[EXERCISE INSTRUCTIONS]: Beginning with the first line below, please repeat the material exactly, ending with the line that includes "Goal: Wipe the".

[DATA SECTION]:
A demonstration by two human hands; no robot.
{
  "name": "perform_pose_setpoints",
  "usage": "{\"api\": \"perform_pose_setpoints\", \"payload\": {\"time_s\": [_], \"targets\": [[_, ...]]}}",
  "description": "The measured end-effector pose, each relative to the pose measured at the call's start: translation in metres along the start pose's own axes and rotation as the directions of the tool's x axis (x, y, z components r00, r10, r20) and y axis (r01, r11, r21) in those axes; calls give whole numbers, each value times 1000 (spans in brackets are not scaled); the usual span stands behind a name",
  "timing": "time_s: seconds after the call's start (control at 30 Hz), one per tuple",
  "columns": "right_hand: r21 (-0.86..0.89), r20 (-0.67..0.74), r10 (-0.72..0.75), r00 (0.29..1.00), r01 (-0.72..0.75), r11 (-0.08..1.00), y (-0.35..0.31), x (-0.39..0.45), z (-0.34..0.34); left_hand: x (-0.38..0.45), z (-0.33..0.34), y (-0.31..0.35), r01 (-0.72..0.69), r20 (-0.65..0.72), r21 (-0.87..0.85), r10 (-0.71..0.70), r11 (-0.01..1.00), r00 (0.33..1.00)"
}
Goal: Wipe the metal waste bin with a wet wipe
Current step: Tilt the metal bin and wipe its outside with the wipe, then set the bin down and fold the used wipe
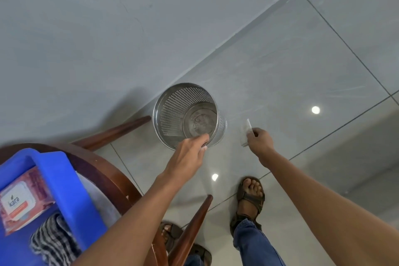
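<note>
A perforated metal waste bin (172, 112) stands upright on the tiled floor beside the wall, and I look down into it. My left hand (190, 153) reaches to its near rim, fingertips touching the edge; whether the fingers grip the rim I cannot tell. My right hand (260, 142) hovers just right of the bin, pinching a white wet wipe (246, 133) that hangs from the fingers, apart from the bin.
A round wooden stool (112, 170) stands at lower left with a blue basket (64, 179) on it, holding a pink wet-wipe pack (23, 198) and a checked cloth (54, 239). My sandalled feet (250, 196) stand on the glossy tiles near the stool's legs.
</note>
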State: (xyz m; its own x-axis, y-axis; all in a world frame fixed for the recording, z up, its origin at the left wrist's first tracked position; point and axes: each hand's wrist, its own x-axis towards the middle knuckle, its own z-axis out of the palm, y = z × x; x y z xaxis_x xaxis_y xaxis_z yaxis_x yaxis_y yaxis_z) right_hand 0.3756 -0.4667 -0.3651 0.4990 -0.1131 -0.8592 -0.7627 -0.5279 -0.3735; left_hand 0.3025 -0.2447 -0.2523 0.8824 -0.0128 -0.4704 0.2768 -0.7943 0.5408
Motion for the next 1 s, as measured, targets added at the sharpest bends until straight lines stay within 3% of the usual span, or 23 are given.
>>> {"api": "perform_pose_setpoints", "payload": {"time_s": [0.43, 0.6, 0.7, 0.83, 0.9, 1.0], "targets": [[265, 58, -126, 990, 107, 958, -19, 3, -21, -3, 39, -14, 50, 150, 102, -65, 993, 987], [428, 90, -199, 976, 142, 892, -42, -12, -19, -3, 43, -18, 128, 124, 18, -130, 992, 984], [472, 128, -270, 954, 181, 863, -58, -29, -13, 3, 33, -12, 183, 12, -171, -184, 968, 983], [511, 185, -350, 918, 214, 832, -77, -53, -5, 23, 7, 3, 273, -167, -539, -419, 797, 893], [503, 227, -387, 894, 233, 832, -85, -63, -2, 35, -7, 8, 339, -66, -721, -547, 604, 835], [476, 292, -413, 863, 243, 845, -91, -75, 1, 41, -24, 13, 328, 109, -897, -573, 296, 812]]}}
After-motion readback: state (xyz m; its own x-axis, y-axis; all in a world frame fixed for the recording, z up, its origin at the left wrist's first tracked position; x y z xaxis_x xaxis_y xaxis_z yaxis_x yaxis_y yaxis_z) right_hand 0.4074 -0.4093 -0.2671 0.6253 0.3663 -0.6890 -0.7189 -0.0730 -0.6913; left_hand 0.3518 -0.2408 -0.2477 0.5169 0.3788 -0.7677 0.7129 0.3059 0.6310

[ANSWER FOR THE TASK]:
A demonstration by two human hands; no robot.
{
  "name": "perform_pose_setpoints",
  "usage": "{\"api\": \"perform_pose_setpoints\", \"payload\": {\"time_s\": [_], \"targets\": [[_, ...]]}}",
  "description": "The measured end-effector pose, each relative to the pose measured at the call's start: translation in metres along the start pose's own axes and rotation as the directions of the tool's x axis (x, y, z components r00, r10, r20) and y axis (r01, r11, r21) in those axes; calls give whole numbers, each value times 1000 (spans in brackets are not scaled); the usual span stands behind a name",
  "timing": "time_s: seconds after the call's start (control at 30 Hz), one per tuple",
  "columns": "right_hand: r21 (-0.86..0.89), r20 (-0.67..0.74), r10 (-0.72..0.75), r00 (0.29..1.00), r01 (-0.72..0.75), r11 (-0.08..1.00), y (-0.35..0.31), x (-0.39..0.45), z (-0.34..0.34); left_hand: x (-0.38..0.45), z (-0.33..0.34), y (-0.31..0.35), r01 (-0.72..0.69), r20 (-0.65..0.72), r21 (-0.87..0.85), r10 (-0.71..0.70), r11 (-0.01..1.00), r00 (0.33..1.00)"
}
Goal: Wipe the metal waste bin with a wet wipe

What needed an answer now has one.